[Task directions] In the records below, find the line with "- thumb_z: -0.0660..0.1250" and the line with "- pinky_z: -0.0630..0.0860". Print both exactly, along with every line between them, and no other line.

[Provided material]
= Beginning of Section =

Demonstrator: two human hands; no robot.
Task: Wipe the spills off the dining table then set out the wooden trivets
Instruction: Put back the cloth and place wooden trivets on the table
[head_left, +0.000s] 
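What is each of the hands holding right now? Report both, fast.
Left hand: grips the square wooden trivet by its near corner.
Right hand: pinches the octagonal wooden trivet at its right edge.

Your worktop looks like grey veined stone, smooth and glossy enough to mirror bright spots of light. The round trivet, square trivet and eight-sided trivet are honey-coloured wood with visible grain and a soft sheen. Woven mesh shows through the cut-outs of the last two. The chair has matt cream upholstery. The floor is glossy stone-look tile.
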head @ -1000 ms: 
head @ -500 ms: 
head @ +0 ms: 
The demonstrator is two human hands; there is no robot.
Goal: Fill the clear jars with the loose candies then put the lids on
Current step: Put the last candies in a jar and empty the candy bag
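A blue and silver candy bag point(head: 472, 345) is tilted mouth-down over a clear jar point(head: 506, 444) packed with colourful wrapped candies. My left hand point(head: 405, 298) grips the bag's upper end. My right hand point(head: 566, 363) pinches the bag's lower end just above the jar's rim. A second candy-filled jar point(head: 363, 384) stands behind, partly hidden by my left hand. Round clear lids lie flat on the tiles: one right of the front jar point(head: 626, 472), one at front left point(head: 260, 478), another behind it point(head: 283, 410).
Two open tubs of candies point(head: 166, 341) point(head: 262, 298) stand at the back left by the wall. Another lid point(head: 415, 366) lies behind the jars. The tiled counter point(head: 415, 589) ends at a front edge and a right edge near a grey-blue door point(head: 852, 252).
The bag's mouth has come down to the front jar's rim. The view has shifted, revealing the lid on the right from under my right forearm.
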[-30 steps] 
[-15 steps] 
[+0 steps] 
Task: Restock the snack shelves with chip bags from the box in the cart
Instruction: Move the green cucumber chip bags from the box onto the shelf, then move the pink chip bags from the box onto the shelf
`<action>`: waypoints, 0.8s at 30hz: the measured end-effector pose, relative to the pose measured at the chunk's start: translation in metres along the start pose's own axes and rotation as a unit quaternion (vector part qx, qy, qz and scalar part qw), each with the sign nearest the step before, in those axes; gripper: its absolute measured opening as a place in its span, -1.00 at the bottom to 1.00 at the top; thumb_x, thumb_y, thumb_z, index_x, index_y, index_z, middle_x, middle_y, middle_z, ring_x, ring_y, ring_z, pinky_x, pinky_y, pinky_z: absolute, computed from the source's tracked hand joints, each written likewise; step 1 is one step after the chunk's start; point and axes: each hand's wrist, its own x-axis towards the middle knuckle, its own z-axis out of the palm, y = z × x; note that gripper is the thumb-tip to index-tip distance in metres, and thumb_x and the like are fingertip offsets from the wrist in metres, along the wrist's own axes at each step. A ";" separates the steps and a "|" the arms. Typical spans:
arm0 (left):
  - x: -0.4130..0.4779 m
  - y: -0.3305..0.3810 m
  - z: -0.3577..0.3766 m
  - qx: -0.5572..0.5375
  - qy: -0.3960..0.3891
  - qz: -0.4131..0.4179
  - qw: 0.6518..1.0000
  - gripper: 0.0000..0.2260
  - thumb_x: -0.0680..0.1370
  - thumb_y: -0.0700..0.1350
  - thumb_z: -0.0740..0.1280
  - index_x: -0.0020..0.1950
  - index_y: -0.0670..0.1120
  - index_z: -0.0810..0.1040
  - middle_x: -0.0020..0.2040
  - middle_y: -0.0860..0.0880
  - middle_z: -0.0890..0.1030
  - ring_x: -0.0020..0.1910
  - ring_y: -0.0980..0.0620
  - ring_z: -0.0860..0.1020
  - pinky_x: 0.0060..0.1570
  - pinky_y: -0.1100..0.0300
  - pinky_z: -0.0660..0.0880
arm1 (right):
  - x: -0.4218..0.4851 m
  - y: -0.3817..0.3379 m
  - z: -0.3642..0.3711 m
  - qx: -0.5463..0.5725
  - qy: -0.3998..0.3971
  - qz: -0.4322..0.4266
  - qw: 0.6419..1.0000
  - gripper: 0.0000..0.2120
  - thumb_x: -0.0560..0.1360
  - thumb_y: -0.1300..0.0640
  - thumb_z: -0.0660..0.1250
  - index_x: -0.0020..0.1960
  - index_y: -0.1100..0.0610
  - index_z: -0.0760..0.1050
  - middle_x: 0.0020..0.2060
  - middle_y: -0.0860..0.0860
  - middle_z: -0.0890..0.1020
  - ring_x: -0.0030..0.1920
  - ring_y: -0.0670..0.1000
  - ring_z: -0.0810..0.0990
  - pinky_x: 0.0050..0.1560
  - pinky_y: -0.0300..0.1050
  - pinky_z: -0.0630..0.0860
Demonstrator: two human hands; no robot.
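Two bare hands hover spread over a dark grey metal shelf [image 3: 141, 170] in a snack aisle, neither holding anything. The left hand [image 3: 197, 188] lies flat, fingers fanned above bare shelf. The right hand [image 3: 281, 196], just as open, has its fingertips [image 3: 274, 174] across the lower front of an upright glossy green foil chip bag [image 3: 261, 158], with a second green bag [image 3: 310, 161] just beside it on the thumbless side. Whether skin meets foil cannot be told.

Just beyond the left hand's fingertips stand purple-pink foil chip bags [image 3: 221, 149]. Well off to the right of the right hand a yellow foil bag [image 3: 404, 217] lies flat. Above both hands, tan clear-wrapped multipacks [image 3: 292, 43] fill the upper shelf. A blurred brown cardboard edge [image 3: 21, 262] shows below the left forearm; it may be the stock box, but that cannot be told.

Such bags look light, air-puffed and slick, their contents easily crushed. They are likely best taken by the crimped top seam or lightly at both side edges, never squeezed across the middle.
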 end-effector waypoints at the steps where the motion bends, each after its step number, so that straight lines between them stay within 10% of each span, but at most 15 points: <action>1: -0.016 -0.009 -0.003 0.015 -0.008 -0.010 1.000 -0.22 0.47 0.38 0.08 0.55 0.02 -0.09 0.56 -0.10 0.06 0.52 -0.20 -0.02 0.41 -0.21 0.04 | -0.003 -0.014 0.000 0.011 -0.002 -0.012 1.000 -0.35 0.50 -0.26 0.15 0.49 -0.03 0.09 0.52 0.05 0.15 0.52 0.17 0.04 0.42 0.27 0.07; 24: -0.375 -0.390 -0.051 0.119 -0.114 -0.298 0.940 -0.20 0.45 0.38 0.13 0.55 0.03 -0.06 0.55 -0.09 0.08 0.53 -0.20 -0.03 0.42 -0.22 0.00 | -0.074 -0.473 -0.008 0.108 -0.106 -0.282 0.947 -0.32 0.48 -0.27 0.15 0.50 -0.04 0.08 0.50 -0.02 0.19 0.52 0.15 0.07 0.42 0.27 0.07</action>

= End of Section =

[Answer for this exercise]
  - thumb_z: -0.0660..0.1250
  - index_x: -0.0020..0.1960
  - index_y: -0.1100..0.0610
  - index_z: -0.0760..0.1050
  - middle_x: 0.0020..0.2060
  - middle_y: -0.0860..0.0860
  - middle_z: -0.0890..0.1020
  - ring_x: -0.0030..0.1920
  - ring_y: -0.0670..0.1000
  - ring_z: -0.0810..0.0990
  - pinky_x: 0.0050..0.1560
  - pinky_y: -0.0300..0.1050
  - pinky_z: -0.0630..0.0860

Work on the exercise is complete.